▶ **The task**
Copy out the data line by line exactly, from its start to the line bearing "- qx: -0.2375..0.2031", inclusive.

◆ ◆ ◆ ◆ ◆

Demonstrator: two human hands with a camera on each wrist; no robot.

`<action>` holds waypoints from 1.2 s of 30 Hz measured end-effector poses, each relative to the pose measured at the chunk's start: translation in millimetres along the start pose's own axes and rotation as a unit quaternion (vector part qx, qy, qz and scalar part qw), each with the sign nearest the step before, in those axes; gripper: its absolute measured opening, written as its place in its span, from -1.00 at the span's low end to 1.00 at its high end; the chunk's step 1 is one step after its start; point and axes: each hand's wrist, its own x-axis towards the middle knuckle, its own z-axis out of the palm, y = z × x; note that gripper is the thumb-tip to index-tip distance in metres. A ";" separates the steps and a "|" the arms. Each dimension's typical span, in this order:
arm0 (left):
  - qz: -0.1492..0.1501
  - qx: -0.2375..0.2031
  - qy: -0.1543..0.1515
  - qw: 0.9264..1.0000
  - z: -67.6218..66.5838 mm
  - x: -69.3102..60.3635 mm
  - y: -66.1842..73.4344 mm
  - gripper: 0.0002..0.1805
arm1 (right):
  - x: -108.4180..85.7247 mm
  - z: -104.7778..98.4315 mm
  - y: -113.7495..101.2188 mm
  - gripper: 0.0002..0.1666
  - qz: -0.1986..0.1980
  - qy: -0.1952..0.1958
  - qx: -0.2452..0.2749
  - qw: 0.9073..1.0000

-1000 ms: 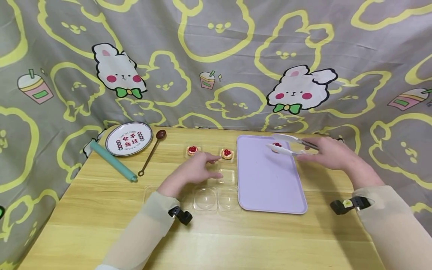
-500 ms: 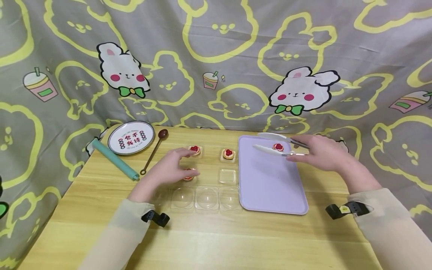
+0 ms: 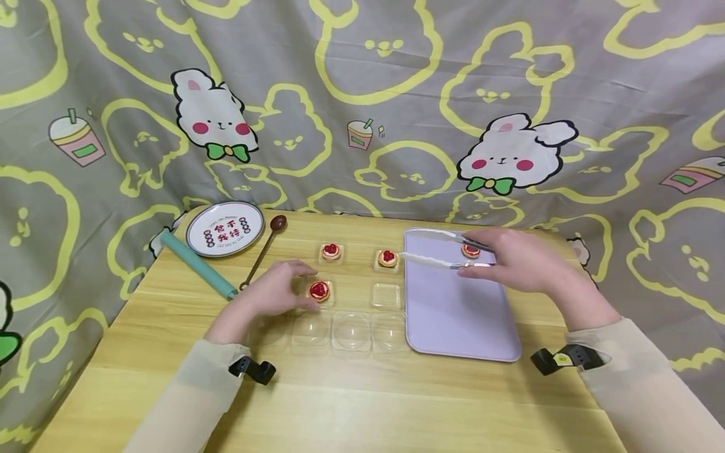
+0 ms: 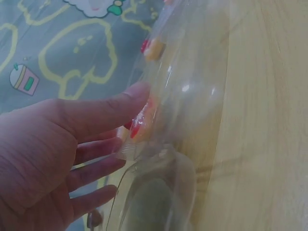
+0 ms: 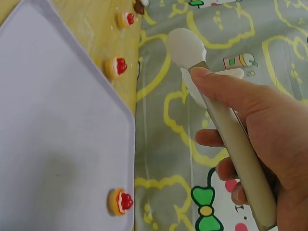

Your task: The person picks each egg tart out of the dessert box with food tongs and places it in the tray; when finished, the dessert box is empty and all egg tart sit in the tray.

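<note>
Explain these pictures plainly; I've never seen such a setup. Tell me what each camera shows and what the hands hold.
No machine works here: the bare left hand and right hand belong to one person. The wide picture comes from a camera on the head, looking forward and down. The two close-ups come from wrist cameras, one per arm.

On the wooden table lies a lilac tray bearing one red-topped tart. To its left, clear plastic packaging holds three more tarts. Further left are a printed plate, a brown spoon and a teal roll.

The right hand holds tongs over the tray, their tips apart with nothing between them. The left hand is spread around the front-left tart; I cannot tell whether it touches it.
</note>
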 end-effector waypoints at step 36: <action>-0.013 -0.062 -0.040 0.997 8.8 16.1 4.4 -0.14 | 72.1 57.0 -73.7 -0.11 -0.093 -0.067 0.016 0.993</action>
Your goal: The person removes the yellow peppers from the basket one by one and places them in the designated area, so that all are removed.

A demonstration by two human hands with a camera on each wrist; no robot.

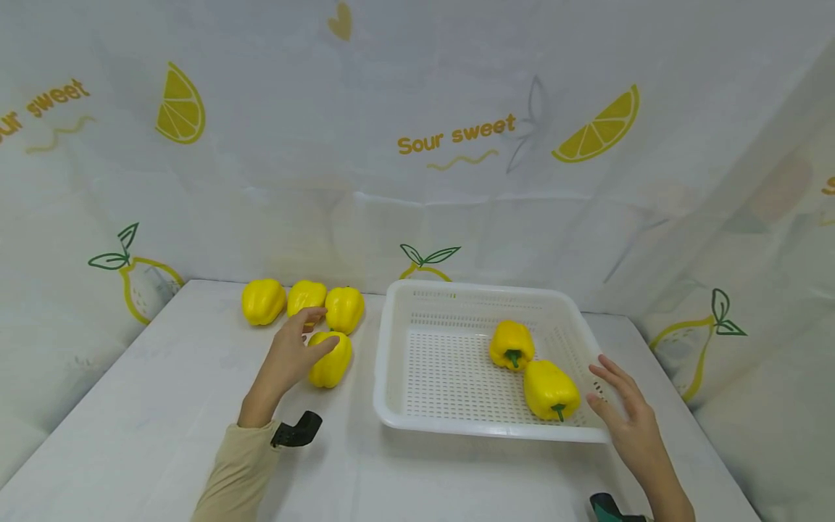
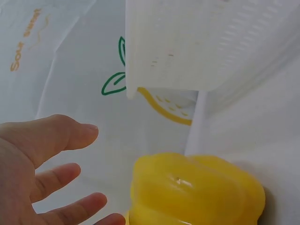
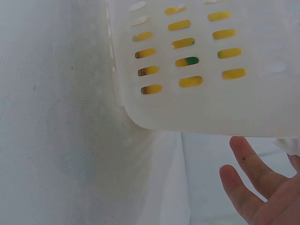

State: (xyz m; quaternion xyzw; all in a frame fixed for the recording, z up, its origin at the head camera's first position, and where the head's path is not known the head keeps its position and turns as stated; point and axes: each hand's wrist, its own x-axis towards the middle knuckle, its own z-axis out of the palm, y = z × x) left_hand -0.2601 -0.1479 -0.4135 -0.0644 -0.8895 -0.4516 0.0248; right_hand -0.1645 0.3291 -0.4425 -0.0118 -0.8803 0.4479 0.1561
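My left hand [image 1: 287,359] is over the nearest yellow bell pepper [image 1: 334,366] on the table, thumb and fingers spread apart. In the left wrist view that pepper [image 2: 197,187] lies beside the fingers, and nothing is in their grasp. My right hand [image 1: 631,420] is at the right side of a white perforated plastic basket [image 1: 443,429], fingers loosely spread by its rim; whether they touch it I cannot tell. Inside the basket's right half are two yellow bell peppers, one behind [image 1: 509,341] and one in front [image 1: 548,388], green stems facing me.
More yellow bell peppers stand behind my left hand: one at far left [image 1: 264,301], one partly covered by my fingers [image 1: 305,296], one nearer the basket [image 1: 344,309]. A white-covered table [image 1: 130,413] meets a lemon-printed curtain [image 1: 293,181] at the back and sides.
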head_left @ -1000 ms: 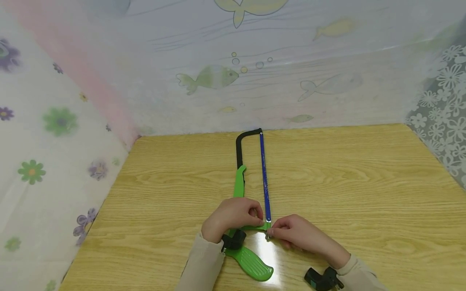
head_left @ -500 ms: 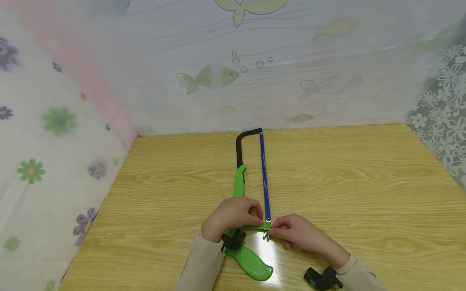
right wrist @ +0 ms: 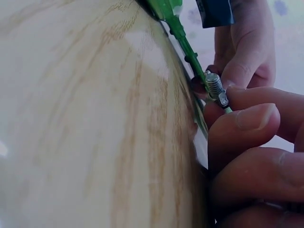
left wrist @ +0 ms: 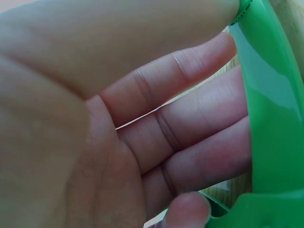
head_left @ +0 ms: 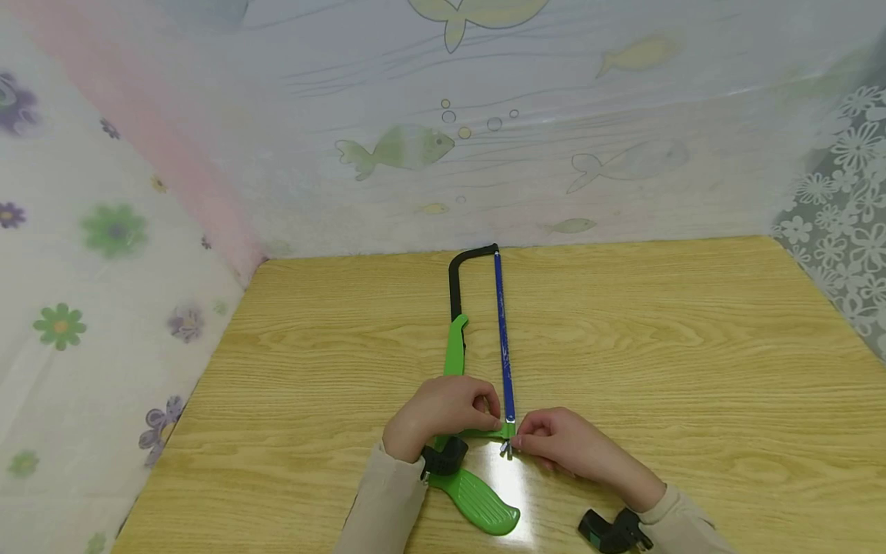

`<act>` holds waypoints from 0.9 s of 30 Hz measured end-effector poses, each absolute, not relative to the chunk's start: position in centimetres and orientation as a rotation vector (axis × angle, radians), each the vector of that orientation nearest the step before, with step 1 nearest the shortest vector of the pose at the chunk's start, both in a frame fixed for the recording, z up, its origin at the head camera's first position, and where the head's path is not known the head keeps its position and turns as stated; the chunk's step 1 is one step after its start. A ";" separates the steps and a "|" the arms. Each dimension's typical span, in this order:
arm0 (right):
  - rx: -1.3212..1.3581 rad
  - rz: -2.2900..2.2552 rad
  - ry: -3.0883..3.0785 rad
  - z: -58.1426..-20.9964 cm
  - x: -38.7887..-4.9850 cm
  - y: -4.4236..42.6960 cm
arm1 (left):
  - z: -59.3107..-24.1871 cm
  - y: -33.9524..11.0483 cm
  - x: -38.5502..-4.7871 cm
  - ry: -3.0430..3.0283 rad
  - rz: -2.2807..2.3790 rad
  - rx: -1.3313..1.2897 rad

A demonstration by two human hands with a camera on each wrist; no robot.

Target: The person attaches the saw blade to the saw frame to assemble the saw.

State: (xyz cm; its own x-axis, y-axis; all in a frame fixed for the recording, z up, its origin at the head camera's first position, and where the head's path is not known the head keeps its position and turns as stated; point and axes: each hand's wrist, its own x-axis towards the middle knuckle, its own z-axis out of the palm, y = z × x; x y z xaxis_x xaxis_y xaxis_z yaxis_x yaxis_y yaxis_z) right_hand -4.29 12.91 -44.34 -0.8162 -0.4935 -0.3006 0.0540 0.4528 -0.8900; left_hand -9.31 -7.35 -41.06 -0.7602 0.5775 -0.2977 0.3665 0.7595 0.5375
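Observation:
A hacksaw [head_left: 454,350] lies flat on the table, its green handle [head_left: 484,504] toward me and its black front bow at the far end. The blue blade [head_left: 504,338] runs along its right side. My left hand [head_left: 443,408] holds the green frame [left wrist: 275,104] near the blade's close end, fingers bent against it. At that corner sits a small metal wing nut [head_left: 507,449] on a threaded bolt [right wrist: 213,84]. My right hand [head_left: 571,446] has its thumb and forefinger at the wing nut, pinching one wing; the fingers partly cover it.
The wood-grain table [head_left: 657,331] meets a curtain printed with fish [head_left: 415,146] at the back. On the left hangs a flowered curtain [head_left: 62,392]. Each wrist wears a black camera, the right one [head_left: 612,531] low over the table.
The wing nut has turned: a second ago the right fingers covered more of it, and now its two wings show spread. The left hand and the hacksaw stay in place.

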 end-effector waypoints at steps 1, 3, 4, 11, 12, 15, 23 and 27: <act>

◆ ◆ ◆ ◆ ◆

▶ **Answer to the problem**
Demonstrator: two human hands with a camera on each wrist; no robot.

`<action>` holds waypoints from 1.2 s of 30 Hz measured end-effector poses, each relative to the pose measured at the chunk's start: translation in millimetres along the start pose's own axes and rotation as a unit quaternion (vector part qx, qy, qz and scalar part qw), each with the sign nearest the step before, in those axes; gripper: its absolute measured opening, written as its place in its span, from -1.00 at the span's low end to 1.00 at its high end; the chunk's step 1 is one step after its start; point and axes: each hand's wrist, its own x-axis towards the middle knuckle, its own z-axis out of the palm, y = z × x; note that gripper is the thumb-tip to index-tip distance in metres. A ";" separates the steps and a "|" the arms. Each dimension's typical span, in this order:
arm0 (left):
  - qz: -0.1492..0.1501
  - qx: -0.2375..0.2031

There is no more to add to the answer.